İşçilerin kıdem tazminatı ile iş güvencesi ve işsizlik sigorta arasında bir seçim yapmasını isteyen Baydur, “işçi kardeşlerimiz iş güvencesini, işsizlik sigortasını kabul etmesinler, kıdem tazminatı mevcut haliyle devam etsin. İtirazımız yok. Nalıncı keseri gibi hep bana olmaz” diyor.
İşçi kardeşlerine aba altından sopa göstermeyi de ihmal etmiyor; “işi olan 4.5 milyon insana üst üste imkanlar veriyoruz. Peki 10 milyon işsize ne veriyoruz? Dışarıdakileri de düşünmek lazım.”
Bu görüşleri savunan işverenlerle işçi örgütlerinin yasalar üzerinde anlaşabilmesi zor. Baydur bunu çok iyi biliyor olmalı ki, şimdiden uzlaşma olamayacağının işaretlerini veriyor.
Peki ne olacak Refik Baydur’un yanıtı hazır; “Çalışma ve Sosyal Güvenlik Bakanı siyasi tercihini kullanarak hazır tasarıyı Meclise götürecek” Siyasi tercihin ne olacağı ise hiç tartışmaya girilmeyecek kadar açık.
Zorunlu tasarruflar belirsizliğini koruyor
Zorunlu Tasarruf Fonu birikimlerin tasfiyesi için yapılan plan tepki alınca, Hükümet bir süreliğine dosyayı geri çekti.
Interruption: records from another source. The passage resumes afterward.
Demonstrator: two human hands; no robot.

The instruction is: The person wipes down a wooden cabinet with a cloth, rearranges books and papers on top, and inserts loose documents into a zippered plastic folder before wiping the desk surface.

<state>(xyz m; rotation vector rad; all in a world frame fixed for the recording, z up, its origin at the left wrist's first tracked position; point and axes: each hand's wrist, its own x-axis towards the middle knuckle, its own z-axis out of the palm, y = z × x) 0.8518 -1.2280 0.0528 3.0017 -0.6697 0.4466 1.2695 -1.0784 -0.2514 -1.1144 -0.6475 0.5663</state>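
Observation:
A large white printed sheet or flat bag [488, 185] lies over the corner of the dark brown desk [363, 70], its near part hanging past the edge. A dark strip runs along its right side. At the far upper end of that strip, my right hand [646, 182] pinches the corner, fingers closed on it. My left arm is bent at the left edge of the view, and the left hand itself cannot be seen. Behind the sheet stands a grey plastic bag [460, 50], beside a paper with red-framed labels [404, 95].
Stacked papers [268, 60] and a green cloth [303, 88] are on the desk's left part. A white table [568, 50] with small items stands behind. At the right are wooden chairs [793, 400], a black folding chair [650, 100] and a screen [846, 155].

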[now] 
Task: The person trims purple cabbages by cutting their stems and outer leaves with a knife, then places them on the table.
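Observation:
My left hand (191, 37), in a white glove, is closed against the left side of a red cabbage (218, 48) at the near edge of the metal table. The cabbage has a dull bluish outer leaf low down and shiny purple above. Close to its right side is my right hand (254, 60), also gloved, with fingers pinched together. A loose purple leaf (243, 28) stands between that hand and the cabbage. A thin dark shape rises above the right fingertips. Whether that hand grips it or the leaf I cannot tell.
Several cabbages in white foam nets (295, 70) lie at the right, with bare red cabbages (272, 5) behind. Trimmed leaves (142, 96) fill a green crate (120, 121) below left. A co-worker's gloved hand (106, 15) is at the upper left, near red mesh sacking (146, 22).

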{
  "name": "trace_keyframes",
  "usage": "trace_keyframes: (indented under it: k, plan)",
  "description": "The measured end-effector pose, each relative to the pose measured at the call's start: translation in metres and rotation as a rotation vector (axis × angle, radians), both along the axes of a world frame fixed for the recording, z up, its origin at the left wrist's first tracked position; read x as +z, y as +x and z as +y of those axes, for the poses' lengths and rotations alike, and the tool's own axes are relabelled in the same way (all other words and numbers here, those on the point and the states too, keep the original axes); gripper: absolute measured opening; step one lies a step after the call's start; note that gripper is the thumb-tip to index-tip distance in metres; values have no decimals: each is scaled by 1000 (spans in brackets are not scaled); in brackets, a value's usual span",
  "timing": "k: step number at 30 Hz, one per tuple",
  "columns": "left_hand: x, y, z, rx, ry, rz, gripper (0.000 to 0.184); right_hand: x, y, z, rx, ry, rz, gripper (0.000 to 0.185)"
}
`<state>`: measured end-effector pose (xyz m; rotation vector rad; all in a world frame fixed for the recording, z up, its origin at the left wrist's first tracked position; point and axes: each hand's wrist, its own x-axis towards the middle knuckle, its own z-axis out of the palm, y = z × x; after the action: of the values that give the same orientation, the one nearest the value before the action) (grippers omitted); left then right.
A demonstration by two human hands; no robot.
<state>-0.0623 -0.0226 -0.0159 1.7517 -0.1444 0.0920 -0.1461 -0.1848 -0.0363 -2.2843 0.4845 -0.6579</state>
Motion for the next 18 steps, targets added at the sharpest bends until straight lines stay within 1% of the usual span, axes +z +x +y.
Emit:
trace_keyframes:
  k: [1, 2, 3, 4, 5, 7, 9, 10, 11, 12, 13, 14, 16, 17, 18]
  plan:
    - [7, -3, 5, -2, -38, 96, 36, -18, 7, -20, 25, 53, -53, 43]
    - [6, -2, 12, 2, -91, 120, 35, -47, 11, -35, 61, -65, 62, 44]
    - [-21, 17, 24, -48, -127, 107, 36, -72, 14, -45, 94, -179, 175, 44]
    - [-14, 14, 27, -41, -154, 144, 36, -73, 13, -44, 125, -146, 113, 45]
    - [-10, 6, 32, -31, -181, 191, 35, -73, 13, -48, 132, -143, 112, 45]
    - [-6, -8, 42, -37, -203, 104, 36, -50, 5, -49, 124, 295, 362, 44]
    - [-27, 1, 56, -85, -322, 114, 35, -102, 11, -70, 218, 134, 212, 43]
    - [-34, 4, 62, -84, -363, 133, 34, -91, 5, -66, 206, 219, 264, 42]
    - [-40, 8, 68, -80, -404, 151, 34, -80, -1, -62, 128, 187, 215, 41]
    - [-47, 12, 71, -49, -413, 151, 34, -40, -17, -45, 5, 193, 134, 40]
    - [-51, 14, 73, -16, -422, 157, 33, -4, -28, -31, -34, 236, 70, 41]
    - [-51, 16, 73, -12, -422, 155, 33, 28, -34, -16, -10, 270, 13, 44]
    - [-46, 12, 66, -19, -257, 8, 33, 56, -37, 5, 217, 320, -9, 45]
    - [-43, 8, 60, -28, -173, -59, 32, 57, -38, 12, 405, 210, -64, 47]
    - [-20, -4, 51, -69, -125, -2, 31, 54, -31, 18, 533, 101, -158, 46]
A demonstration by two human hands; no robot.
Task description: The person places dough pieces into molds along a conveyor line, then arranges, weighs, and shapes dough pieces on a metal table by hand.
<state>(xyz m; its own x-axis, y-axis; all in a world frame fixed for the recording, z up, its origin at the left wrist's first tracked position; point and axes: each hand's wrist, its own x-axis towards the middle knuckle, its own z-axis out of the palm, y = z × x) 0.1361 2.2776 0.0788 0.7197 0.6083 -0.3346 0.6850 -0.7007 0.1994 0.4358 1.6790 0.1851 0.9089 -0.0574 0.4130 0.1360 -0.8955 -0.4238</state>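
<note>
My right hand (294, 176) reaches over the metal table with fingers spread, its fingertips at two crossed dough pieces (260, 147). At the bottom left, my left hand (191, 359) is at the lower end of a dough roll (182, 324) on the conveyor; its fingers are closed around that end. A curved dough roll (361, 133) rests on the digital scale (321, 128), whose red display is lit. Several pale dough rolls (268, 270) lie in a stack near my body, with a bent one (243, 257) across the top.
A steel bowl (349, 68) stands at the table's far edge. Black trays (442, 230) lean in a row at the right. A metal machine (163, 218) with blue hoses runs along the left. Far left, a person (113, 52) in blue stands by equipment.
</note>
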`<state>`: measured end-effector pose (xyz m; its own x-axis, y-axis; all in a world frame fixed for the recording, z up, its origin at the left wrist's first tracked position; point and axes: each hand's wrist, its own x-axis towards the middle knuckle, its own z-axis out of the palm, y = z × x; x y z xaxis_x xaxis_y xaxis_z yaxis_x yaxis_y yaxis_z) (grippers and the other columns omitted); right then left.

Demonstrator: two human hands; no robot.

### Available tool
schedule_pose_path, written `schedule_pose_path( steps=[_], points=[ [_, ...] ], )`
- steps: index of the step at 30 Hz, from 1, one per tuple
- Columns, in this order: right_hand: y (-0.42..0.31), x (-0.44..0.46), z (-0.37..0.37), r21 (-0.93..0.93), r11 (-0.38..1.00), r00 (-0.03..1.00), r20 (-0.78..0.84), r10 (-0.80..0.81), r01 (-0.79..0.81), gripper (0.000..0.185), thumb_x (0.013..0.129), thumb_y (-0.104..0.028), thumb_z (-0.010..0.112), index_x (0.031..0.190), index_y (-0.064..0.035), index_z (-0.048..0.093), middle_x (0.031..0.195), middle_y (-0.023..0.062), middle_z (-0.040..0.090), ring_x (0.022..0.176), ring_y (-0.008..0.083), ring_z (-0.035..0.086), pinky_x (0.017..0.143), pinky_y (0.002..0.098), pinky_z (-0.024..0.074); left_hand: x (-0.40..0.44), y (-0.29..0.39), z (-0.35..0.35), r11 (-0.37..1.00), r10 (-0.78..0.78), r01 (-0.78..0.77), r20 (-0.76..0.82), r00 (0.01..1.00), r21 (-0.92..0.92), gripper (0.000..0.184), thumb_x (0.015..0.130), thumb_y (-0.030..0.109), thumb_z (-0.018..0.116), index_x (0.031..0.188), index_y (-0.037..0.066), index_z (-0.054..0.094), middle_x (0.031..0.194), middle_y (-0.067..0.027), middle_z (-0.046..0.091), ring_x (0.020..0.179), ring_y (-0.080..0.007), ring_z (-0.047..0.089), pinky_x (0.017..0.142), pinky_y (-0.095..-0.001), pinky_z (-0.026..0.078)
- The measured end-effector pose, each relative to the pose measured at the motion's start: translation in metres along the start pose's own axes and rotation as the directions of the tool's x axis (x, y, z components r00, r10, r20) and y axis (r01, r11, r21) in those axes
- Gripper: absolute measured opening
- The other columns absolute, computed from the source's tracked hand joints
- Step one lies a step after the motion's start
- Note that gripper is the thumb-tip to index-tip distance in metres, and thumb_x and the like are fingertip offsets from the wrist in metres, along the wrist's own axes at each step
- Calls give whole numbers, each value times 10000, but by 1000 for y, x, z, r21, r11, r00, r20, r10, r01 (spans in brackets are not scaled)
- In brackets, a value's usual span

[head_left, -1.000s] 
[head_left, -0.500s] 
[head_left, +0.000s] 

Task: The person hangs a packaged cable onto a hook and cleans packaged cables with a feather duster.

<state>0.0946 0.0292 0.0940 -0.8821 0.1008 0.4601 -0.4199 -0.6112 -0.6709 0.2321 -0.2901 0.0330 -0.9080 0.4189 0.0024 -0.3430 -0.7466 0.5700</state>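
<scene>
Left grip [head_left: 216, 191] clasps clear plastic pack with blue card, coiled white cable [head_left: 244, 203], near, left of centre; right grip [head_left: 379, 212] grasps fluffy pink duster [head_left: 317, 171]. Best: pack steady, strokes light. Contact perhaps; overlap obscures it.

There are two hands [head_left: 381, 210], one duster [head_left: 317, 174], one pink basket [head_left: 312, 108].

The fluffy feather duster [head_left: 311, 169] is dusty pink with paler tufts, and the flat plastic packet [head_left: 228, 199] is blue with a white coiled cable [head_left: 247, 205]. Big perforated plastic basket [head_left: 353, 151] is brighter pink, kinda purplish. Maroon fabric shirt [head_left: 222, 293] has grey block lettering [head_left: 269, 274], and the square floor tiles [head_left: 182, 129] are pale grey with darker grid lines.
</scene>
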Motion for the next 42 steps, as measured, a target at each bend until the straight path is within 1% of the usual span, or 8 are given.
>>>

Paradan sorumlu devlet bakanı konfederasyonların başkanlarıyla yeni bir görüşme yaptı. Yapılan görüşmenin tam anlamıyla içeriği anlaşılamasa da bir takım pazarlıkların yapıldığı kesin olarak anlaşıldı.
Örneğin, en azından Şubat’ta nemaların ödenmesinin talep edildiği, diğer ödeme biçimleri konusunda, dövize endeksleme, devlet tahvili falan gibi yöntemlerin değerlendirildiği söylendi.
Ancak Hükümetin IMF’den sıkı bir fırça yediği, Bakanlar Kurulu’nun bir gece acil olarak toplandığı, kaynak sorununun görüşüldüğü de basına yansıyan başlıklar arasındaydı.
Sonuçta yine emekçiye dönülüp, kaynak yaratılamadığı, savaşın getireceği yüklerin ağır olacağı, toplum olarak fedakarlık yapmamız gerektiği gibi mazeretlerin sıralanacağı günler yaklaşıyor gibi.